One day, after a particularly bad fight with Jake, Vivian did a price check on this old lady’s sheer stockings. She looked up and saw a scruffy but handsome blonde guy in front of her. His stunningly blue eyes were intense and looked right into hers.

He said in a foreign accent, “Where are the tomatoes?” She opened her mouth to speak but she couldn’t so she just pointed with her right index finger. He said, “Thanks” with a grin and started that way.

Vivian finished her shift a half hour later and went out to her car. He just happened to be pushing a full cart towards her.

“Hey there!” he shouted.

“Hi!” she yelled back. The wind was awfully loud today.

“We just met, but I really need some help with these tomatoes. You have small hands, I think you’d be a great peeler. Want to try it?”
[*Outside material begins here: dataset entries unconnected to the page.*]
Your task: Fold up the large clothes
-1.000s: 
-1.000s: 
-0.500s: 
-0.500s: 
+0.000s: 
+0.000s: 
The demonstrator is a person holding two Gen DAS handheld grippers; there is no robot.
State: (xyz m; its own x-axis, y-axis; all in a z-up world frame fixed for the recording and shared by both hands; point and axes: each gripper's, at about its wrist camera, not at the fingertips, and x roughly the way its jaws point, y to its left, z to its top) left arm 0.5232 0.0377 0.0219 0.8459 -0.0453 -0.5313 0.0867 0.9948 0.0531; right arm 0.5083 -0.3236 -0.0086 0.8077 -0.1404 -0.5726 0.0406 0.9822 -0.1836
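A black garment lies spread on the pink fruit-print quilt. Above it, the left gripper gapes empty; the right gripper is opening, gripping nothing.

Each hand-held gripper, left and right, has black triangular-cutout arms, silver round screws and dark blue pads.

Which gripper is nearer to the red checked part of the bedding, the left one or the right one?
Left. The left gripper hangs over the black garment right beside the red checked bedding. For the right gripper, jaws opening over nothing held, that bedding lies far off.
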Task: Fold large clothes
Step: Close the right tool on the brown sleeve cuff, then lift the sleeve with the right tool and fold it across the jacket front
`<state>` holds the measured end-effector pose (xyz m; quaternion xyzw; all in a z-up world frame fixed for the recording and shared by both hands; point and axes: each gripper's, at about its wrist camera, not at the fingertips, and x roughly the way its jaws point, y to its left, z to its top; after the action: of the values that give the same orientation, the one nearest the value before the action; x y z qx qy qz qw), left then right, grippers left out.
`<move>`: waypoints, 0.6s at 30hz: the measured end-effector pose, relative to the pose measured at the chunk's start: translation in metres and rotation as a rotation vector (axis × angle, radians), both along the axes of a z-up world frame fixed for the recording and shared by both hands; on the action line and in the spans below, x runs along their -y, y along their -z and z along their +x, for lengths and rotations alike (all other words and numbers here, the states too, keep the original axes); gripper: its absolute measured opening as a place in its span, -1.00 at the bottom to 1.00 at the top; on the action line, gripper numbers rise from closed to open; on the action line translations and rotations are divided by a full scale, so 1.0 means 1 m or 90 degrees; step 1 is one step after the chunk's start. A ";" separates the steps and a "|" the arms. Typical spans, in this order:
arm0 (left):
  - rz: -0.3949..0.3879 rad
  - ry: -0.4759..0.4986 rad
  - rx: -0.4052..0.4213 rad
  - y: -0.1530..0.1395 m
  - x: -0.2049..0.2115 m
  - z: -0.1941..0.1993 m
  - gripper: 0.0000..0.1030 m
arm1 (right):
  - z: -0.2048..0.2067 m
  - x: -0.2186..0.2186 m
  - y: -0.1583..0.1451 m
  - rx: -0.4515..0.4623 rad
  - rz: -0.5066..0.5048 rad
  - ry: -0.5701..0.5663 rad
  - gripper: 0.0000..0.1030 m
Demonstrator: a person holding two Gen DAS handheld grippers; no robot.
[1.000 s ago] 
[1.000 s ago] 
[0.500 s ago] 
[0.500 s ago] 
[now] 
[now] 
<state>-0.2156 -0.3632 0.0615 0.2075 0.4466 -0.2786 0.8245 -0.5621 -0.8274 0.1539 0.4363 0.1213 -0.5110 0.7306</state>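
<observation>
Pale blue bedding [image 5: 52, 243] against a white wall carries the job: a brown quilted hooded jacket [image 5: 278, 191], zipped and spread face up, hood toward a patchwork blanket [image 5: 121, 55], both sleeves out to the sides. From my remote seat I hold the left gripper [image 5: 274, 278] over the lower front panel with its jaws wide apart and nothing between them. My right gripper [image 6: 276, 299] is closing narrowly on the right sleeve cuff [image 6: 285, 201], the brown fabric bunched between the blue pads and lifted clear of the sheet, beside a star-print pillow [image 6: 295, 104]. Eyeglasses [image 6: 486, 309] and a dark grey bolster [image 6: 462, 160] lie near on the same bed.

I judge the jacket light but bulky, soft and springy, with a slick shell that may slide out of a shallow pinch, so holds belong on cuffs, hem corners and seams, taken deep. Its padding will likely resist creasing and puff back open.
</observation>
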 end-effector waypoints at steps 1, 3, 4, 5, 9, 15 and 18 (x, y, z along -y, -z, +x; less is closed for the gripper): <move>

“What are you doing with a cart full of tomatoes?” Vivian wondered aloud.

“I’m Italian. I’m making my own pasta sauce. And I’m going to open a restaurant…a fancy one right in the center of the city. It will be incredible, I promise. And if you help me, then you can be the first to try.”

She laughed and said, “Where are you going to do this? You’re crazy!” His blue eyes twinkled.

“Yes, I am crazy. Can you handle that?”

She smiled wide and said, “Well, I’m going to try. Let’s go.”

Without a second thought, she hopped into his car and they drove to his condo. He rented a place while it was still cheap in an up and coming development. He made sure it had a full kitchen with a large, speckled granite countertop. The two of them unloaded his car and his sister came out to help. The three of them talked as they worked. His name was Alessandro and his sister, Roberta.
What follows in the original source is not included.